Analysis of California Coastal Erosion

Using muliple linear regression analysis and USGS Coastal Change data to analyze where coastlines in California are eroding the most.
R
Geospatial
California
Author
Affiliation
Published

December 9, 2022

MOTIVATION

Coastal erosion is a natural process of sediment removal that occurs due to storms and waves. Climate change has caused sea levels to rise, increasing concerns for possible effects on the coastlines. While this is a natural process, some coastal communities could be facing more coastal erosion than others considering the level of development along the coast. As of 2015, approximately 68% (26.3 million people) of California residents live in a coastal area (within approximately half a mile of the mean high water line) and have likely witnessed some level of coastal erosion. California’s coastlines are also susceptible to erosion due to its tectonic activity and exposure to extreme weather events such as ENSO.

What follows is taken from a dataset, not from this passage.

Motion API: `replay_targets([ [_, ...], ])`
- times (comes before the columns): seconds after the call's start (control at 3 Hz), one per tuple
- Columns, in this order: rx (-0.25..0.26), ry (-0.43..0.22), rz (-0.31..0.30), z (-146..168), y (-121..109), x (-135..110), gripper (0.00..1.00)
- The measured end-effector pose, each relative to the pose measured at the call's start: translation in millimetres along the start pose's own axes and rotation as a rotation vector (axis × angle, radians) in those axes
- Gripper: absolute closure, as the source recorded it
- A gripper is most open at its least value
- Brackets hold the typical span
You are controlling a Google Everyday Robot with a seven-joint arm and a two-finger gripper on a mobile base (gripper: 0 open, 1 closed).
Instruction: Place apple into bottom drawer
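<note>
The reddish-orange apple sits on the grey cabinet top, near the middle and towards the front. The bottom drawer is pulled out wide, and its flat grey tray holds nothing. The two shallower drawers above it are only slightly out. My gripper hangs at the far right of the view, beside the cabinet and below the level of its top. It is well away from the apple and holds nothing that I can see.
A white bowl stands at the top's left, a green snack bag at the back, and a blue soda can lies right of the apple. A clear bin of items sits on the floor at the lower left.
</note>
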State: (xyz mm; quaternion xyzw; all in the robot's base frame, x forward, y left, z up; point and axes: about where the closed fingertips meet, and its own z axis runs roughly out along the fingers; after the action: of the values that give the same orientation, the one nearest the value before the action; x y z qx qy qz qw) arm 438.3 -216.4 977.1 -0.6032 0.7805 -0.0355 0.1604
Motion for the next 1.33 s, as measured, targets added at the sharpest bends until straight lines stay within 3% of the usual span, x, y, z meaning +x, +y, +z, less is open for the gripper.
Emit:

Efforts to mitigate and adapt to erosion along the coastline have been made as concerns have rised for the displacement of communities and general safety. The Department of Boating & Waterways is responsible for responding to coastal erosion in California. In areas in need of attention, such as where roads or homes collapse off of cliff tops or beach front properties being flooded, there are different levels of responses depending on the intensity of erosion. Sand replenishment and seawall or jetty installation are currently used to maintain the current infrastructure along the coastlines. This type of analysis can help in evaluating areas that need different solutions depending on the level of shoreline change.

DATA

The data used for this analysis was produced by the Coastal and Marine Hazards and Resources Program with the United States Geological Survey. This data is publicly available through the USGS ScienceBase-Catalog in a data release from the Pacific Coastal and Marine Science Center. The spatial range spans the California coast, given in degrees latitude and longitude and Universal Transverse Mercator (UTM). California is broken into three regions: Northern, Central, and Southern. 

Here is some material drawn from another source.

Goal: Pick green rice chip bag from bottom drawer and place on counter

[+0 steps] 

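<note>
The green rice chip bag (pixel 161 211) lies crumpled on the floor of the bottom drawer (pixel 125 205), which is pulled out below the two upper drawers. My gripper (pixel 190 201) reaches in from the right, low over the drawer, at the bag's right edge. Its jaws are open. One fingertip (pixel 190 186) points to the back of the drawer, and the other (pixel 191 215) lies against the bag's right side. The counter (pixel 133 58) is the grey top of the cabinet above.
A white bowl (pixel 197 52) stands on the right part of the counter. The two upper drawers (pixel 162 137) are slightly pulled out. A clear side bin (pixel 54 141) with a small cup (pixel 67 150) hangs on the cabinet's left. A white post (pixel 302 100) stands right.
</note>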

The dataset I used includes shoreline change data along the coast of California from 2015-2016. Net shoreline movement, in meters, serves as the metric of shoreline change and what I will be observing. This data was compiled to observe changes in the shoreline in response to extreme weather, as it was collected during an El Niño event (2015 marking ‘before an El Niño’ and 2016 marking ‘after an El Niño’). Net shoreline movement was ’calculated at a transect spacing of 50 meters as a proxy for sandy shoreline change throughout the El Nino winter season.

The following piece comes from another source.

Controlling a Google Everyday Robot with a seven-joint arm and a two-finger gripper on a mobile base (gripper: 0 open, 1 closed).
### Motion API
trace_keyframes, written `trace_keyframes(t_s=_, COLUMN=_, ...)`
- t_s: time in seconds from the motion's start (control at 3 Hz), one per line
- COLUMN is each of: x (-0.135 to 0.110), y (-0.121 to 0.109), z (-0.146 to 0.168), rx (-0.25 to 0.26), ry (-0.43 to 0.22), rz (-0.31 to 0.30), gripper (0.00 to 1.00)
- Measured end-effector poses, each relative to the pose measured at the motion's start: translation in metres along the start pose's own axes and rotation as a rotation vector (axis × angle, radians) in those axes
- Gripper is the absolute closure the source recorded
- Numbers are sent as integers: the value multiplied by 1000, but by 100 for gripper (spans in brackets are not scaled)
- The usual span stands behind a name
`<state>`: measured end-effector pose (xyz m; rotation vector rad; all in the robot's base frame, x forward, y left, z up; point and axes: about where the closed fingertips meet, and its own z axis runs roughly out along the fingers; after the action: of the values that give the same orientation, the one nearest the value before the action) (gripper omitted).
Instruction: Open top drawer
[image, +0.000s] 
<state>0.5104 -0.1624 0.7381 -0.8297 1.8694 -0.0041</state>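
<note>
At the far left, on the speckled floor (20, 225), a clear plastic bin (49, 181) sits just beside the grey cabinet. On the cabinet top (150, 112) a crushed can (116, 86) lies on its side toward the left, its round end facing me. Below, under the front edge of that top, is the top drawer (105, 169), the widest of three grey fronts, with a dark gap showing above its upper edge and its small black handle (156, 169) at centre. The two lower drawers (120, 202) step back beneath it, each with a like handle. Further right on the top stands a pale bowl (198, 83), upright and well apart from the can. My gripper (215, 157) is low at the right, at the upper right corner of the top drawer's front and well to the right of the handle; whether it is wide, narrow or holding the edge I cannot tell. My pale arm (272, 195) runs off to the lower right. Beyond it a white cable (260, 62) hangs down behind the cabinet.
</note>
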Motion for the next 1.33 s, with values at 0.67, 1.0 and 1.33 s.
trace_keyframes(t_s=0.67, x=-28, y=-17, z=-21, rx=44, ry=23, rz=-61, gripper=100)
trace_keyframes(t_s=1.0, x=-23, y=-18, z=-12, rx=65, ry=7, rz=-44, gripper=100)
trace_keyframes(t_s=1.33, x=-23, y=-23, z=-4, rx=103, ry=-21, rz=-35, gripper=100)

A limitation in this data is that I am using observations derived from USGS’s DSAS and Light Detection and Ranging (LiDAR) digital elevation models (DEMs), where these may have used their own assumptions that could introduce bias into this data set. Another limitation is the unequal distribution of observations per region: Southern California has many more observations than Northern or Central California, so an analysis on Southern California may be more representative of the population than the other regions studied.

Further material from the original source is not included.